Brian Craven
- Born: 21 March 1932 Liverpool, England
- Died: 24 April 1993 (aged 61)

Career history
- 1950, 1960: Liverpool Chads/Pirates
- 1954–1957: Belle Vue Aces
- 1959: Yarmouth Bloaters
- 1961: Stoke Potters
- 1962–1963, 1965–1966: Newcastle Diamonds

Team honours
- 1961: Northern League

= Brian Craven =

British motorcycle speedway rider

Brian Anthony Craven (21 March 1932 – 24 April 1993) was a motorcycle speedway rider from England.

== Biography==
Craven, born in Liverpool, joined the Liverpool Chads winter training school, aged just 17 and performed well enough to earn a team place in the senior side. He began his British leagues career riding for the Chads during the 1950 Speedway National League Division Three season. Despite breaking into the team during the season, he would not ride the following season with Liverpool because he was undergoing his National Service in the British Army and his brother Peter Craven took possession of his bike.
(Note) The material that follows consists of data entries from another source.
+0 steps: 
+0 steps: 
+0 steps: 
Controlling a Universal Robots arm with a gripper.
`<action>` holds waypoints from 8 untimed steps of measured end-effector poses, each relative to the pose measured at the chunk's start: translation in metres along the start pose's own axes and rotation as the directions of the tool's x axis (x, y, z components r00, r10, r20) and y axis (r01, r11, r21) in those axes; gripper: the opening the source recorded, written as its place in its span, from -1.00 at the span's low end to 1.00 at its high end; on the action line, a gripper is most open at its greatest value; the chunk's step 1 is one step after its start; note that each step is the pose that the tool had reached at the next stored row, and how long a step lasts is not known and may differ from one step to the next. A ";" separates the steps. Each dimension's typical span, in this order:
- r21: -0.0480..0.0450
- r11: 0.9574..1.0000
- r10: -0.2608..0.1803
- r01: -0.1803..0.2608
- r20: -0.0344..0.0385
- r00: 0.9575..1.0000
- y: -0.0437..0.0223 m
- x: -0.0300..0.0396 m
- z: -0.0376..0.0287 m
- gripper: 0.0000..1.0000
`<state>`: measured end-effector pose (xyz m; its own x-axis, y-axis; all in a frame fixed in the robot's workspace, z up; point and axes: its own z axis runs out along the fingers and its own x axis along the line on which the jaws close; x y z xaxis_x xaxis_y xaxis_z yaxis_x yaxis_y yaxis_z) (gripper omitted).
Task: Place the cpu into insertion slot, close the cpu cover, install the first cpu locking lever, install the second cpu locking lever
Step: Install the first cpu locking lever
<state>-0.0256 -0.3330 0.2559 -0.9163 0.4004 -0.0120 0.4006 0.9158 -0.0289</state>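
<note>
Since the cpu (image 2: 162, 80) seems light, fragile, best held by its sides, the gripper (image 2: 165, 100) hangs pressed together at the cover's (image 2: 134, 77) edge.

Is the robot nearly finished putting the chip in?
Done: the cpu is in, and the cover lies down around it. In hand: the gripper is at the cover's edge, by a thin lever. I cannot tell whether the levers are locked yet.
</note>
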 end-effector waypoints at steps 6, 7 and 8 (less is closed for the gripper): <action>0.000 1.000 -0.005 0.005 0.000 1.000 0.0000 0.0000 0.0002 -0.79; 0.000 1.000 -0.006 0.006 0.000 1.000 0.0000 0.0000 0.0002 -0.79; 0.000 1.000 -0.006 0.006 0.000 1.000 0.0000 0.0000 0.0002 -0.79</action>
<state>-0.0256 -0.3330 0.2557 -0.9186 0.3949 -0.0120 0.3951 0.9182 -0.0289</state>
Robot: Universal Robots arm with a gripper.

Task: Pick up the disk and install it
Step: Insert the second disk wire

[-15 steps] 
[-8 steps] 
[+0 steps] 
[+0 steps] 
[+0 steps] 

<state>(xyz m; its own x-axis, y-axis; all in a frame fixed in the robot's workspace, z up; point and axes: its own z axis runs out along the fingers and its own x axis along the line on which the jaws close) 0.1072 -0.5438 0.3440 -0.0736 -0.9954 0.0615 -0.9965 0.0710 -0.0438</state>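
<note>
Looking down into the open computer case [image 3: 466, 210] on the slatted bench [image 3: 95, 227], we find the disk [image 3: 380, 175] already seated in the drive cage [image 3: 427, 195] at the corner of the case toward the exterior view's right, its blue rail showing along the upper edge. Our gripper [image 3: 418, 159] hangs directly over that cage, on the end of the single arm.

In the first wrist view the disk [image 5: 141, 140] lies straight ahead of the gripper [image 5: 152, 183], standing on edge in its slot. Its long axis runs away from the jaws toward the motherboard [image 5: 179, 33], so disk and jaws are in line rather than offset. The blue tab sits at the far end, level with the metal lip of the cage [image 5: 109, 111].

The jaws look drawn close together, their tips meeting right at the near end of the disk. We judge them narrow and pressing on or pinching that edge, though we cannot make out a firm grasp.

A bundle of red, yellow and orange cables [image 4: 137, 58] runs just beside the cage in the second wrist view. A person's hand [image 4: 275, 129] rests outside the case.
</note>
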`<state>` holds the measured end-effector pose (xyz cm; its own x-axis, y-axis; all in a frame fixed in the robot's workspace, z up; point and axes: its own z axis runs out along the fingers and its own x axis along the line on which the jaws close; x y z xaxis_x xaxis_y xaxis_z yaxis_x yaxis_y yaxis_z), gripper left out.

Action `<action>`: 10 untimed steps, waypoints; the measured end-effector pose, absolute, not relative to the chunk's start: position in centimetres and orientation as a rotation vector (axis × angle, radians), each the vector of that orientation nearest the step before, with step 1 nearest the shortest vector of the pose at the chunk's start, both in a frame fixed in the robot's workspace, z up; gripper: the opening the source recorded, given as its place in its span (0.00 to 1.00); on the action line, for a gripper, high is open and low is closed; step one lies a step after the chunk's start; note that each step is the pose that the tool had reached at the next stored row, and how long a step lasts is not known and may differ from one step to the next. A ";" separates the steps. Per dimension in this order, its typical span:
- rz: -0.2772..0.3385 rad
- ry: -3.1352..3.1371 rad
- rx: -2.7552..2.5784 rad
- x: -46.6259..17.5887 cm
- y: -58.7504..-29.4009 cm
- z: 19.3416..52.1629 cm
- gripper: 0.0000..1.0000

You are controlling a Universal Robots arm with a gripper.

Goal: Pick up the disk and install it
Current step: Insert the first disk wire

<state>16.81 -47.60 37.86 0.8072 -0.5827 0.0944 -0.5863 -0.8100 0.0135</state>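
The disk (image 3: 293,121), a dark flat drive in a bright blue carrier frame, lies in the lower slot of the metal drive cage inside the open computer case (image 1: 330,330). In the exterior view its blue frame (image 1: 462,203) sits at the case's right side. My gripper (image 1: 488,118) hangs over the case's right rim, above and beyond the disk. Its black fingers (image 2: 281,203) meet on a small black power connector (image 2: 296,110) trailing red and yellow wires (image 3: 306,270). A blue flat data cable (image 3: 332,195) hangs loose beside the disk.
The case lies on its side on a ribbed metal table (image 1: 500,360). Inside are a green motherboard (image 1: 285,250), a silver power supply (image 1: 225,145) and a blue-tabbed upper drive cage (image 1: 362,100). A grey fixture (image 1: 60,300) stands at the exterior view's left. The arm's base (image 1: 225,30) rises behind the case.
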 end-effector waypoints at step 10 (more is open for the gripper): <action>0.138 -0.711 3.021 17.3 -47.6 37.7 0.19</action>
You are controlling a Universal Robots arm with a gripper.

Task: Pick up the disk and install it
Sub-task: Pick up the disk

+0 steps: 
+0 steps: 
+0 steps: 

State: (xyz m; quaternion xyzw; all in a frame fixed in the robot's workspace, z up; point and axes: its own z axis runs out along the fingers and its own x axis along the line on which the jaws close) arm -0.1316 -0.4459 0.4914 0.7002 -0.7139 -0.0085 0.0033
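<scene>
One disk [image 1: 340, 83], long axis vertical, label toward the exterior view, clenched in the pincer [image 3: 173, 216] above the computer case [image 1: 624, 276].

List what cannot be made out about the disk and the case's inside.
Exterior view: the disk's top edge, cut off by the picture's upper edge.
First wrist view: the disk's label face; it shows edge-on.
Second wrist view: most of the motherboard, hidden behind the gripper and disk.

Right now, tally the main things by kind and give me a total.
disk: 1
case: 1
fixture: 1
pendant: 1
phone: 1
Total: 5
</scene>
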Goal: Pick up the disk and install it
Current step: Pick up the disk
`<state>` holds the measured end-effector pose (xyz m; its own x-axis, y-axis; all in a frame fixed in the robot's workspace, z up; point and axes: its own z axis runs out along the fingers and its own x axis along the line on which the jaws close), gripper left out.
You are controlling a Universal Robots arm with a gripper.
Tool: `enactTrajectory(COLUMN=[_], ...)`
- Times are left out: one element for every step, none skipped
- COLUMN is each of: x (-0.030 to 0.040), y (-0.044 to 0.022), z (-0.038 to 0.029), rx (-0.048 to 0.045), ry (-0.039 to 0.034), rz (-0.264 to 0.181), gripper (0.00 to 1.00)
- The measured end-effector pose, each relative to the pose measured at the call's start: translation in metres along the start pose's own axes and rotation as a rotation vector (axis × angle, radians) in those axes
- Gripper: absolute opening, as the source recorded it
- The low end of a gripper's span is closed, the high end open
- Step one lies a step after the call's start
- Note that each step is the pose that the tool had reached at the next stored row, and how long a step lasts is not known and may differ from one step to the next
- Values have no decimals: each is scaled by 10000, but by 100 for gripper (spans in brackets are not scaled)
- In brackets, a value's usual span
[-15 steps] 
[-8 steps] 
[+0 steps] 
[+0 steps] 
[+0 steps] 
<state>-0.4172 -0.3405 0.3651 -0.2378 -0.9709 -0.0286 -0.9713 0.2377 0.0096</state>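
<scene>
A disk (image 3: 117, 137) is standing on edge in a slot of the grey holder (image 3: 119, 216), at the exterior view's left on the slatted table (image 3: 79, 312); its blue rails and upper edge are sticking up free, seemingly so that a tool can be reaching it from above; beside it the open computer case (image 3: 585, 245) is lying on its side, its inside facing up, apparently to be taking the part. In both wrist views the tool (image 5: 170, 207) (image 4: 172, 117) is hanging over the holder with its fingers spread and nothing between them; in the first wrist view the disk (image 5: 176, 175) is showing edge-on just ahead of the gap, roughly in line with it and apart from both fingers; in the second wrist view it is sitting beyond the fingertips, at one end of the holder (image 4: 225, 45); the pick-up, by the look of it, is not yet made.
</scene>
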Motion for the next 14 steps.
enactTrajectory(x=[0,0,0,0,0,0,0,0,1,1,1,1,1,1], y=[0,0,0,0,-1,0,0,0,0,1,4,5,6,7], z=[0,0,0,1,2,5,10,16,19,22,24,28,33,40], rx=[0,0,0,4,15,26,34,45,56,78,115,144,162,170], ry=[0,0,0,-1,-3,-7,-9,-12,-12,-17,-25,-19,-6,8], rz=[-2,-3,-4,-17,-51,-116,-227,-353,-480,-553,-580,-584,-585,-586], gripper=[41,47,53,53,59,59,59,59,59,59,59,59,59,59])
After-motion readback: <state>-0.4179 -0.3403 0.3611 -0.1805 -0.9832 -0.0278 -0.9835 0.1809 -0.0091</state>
In 1954, Craven's return to speedway did not go to plan, he joined Belle Vue Aces but struggled and failed to break into the first team, where his brother Peter was the leading rider. He also suffered a bad injury, breaking his arm and collarbone in a crash.

It was not until the 1956 season that Craven began to ride regularly and posted an improved league average of 6.29 for the season and reaching the final of the National Trophy.

After missing the 1958 season, Craven joined Yarmouth Bloaters in 1959 before speedway returned to Stanley Stadium in Liverpool again in 1960, with new team name of Liverpool Pirates. Craven raced for the Pirates until the end of the season, when speedway in Liverpool ended for good.

Craven's career began to finally blossom from 1961 onwards, he averaged 8.64 for Stoke Potters during the 1961 Provincial Speedway League season and then 9.60 for Newcastle Diamonds in 1962, where he topped the team averages. He also reached the British Final round of the 1962 Individual Speedway World Championship.

Craven remained at Newcastle but missed the 1964 season following the tragic death of his brother Peter. He retired after the 1966 season.

==Personal life==
Craven had four sisters and an younger brother, Peter Craven, who was a two time speedway champion of the world.